### Directions
For the records below, give the number of lines where the string "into" occurs. Include nothing else.

(Dataset excerpts begins)

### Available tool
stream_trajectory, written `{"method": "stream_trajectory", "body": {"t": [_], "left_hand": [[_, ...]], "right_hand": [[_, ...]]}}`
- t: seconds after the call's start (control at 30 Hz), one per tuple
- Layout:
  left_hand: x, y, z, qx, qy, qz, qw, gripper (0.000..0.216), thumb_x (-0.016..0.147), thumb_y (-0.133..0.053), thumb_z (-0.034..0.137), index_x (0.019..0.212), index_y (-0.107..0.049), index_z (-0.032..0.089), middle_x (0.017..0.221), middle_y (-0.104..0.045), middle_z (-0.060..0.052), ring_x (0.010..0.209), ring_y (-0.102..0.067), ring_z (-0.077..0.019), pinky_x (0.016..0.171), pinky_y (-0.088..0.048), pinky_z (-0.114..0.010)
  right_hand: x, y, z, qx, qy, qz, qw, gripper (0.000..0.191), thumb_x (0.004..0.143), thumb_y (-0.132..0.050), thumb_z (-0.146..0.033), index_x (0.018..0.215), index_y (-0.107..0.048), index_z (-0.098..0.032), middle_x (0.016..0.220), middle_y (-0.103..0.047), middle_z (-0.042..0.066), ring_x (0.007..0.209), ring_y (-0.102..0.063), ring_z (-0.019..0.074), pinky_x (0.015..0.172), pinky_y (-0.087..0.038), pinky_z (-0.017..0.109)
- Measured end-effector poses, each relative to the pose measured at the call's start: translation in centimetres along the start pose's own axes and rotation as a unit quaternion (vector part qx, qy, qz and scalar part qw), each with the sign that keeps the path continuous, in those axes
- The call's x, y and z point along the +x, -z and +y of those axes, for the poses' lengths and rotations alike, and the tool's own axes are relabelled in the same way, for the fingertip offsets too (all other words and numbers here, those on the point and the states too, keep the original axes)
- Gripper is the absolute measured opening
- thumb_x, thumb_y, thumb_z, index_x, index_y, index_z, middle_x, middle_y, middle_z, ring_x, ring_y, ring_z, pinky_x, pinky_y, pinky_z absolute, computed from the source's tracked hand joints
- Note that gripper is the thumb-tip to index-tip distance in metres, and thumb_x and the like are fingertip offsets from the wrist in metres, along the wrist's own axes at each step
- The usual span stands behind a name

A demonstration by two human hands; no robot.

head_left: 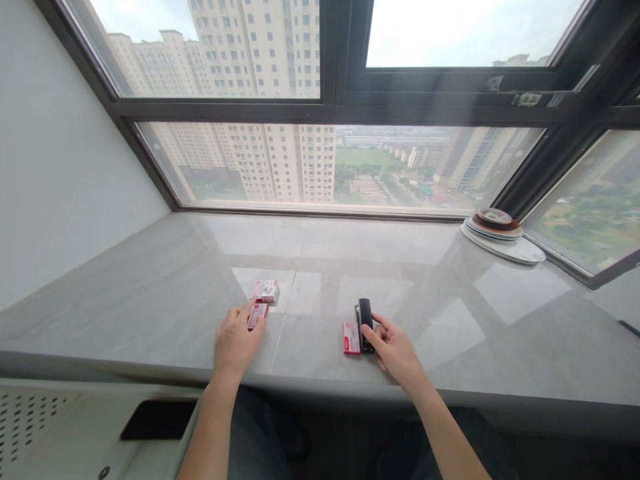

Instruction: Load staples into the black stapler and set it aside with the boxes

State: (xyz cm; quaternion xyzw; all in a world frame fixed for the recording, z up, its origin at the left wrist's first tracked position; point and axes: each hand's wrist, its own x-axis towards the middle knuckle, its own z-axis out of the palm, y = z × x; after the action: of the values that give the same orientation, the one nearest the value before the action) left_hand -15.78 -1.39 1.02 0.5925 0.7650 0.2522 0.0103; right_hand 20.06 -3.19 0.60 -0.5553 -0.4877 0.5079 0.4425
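Note:
My left hand (235, 341) rests on the grey stone sill (150, 300), its fingers closed round a small red box (257, 315). Just beyond it lies a second red and white box (265, 291). My right hand (393, 347) grips the near end of a black stapler (365, 319) that lies on the sill pointing away from me. A third small red box (351, 337) lies flat against the stapler's left side.
A stack of round plates (500, 233) stands at the far right corner by the window. Window frames run along the back and right of the sill. A white wall closes the left side. A black phone (159, 419) lies on a white surface below left.

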Motion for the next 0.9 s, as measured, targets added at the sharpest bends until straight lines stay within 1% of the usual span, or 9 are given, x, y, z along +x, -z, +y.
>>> {"method": "stream_trajectory", "body": {"t": [0.07,0.23,0.3,0.4,0.5,0.57,0.73,0.83,0.9], "left_hand": [[-1.0,-0.2,0.8,-0.011,-0.067,-0.049,0.996,0.04,0.098,-0.05,0.04,0.136,-0.06,0.031,0.107,-0.062,-0.007,0.102,-0.06,-0.0281,0.093,-0.047,-0.041],[-2.8,0.3,4.5,-0.103,-0.204,-0.161,0.96,0.055,0.085,-0.07,0.046,0.137,-0.057,0.029,0.117,-0.061,-0.007,0.112,-0.058,-0.0305,0.099,-0.047,-0.044],[-2.8,0.5,6.3,-0.158,-0.223,-0.177,0.946,0.054,0.082,-0.075,0.041,0.132,-0.06,0.029,0.121,-0.059,-0.007,0.115,-0.058,-0.0293,0.102,-0.047,-0.043],[-2.7,0.4,9.5,-0.23,-0.254,-0.168,0.924,0.053,0.078,-0.078,0.034,0.128,-0.062,0.03,0.131,-0.055,-0.006,0.123,-0.054,-0.0285,0.108,-0.044,-0.042],[-2.9,-0.4,12.8,-0.25,-0.312,-0.207,0.893,0.055,0.077,-0.08,0.031,0.129,-0.06,0.033,0.125,-0.062,-0.003,0.118,-0.055,-0.028,0.106,-0.045,-0.043],[-3.2,-1.4,14.3,-0.24,-0.332,-0.232,0.882,0.06,0.073,-0.085,0.032,0.127,-0.061,0.033,0.118,-0.064,-0.002,0.113,-0.056,-0.0291,0.101,-0.046,-0.044],[-3.7,-3.4,15.3,-0.237,-0.33,-0.243,0.881,0.068,0.067,-0.092,0.042,0.127,-0.062,0.031,0.12,-0.063,-0.003,0.112,-0.056,-0.0294,0.1,-0.046,-0.044],[-3.4,-3.0,15.2,-0.246,-0.335,-0.253,0.874,0.077,0.064,-0.093,0.049,0.132,-0.06,0.032,0.124,-0.061,-0.003,0.115,-0.055,-0.0289,0.102,-0.047,-0.043],[-2.3,-2.0,14.5,-0.262,-0.322,-0.23,0.88,0.075,0.074,-0.086,0.054,0.139,-0.055,0.035,0.131,-0.059,-0.002,0.12,-0.054,-0.0267,0.104,-0.047,-0.04]], "right_hand": [[-0.2,0.0,-0.6,0.007,-0.008,-0.009,1.0,0.074,0.086,-0.068,-0.063,0.143,-0.052,-0.017,0.066,-0.032,-0.01,0.043,-0.03,0.007,0.034,-0.032,0.022],[-0.4,-0.1,-1.2,0.001,-0.015,-0.009,1.0,0.077,0.085,-0.069,-0.064,0.143,-0.053,-0.016,0.065,-0.033,-0.01,0.046,-0.032,0.0079,0.036,-0.035,0.022],[-0.2,-0.2,-0.9,0.006,-0.013,-0.008,1.0,0.078,0.085,-0.069,-0.064,0.144,-0.053,-0.017,0.066,-0.033,-0.01,0.045,-0.031,0.0077,0.035,-0.035,0.023],[0.0,-0.2,-0.2,0.006,-0.004,-0.001,1.0,0.077,0.085,-0.068,-0.064,0.143,-0.054,-0.016,0.064,-0.032,-0.01,0.042,-0.031,0.0076,0.033,-0.033,0.023],[0.2,-0.2,0.3,-0.001,0.003,-0.002,1.0,0.075,0.085,-0.067,-0.065,0.143,-0.054,-0.017,0.063,-0.033,-0.011,0.039,-0.031,0.0072,0.032,-0.032,0.023],[0.1,-0.2,0.3,-0.008,0.008,-0.002,1.0,0.074,0.086,-0.066,-0.066,0.142,-0.056,-0.018,0.063,-0.034,-0.01,0.038,-0.032,0.0072,0.032,-0.031,0.023],[-0.3,-0.1,0.0,-0.015,0.018,-0.003,1.0,0.068,0.087,-0.064,-0.066,0.135,-0.062,-0.018,0.061,-0.037,-0.01,0.039,-0.035,0.0074,0.033,-0.029,0.023],[-0.4,-0.1,-0.1,-0.011,0.012,-0.007,1.0,0.068,0.087,-0.065,-0.066,0.136,-0.061,-0.019,0.062,-0.037,-0.01,0.038,-0.035,0.0076,0.033,-0.03,0.024],[-0.4,-0.1,-0.1,-0.009,0.005,-0.002,1.0,0.071,0.086,-0.066,-0.066,0.138,-0.059,-0.018,0.063,-0.036,-0.01,0.038,-0.034,0.0076,0.033,-0.03,0.024]]}}
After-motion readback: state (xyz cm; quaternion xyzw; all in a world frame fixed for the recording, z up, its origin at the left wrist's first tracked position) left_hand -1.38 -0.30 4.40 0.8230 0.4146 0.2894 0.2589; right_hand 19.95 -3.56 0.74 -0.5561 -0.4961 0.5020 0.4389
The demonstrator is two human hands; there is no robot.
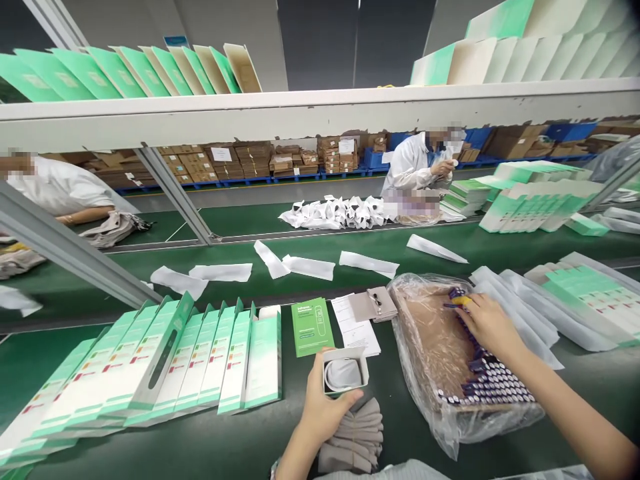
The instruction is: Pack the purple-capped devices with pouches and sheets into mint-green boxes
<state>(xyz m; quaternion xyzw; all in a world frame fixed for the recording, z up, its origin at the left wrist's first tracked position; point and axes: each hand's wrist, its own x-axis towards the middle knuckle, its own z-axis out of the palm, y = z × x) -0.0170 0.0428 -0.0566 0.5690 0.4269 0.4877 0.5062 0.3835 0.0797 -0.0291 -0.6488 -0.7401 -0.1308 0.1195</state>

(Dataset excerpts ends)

### Solved exercise
2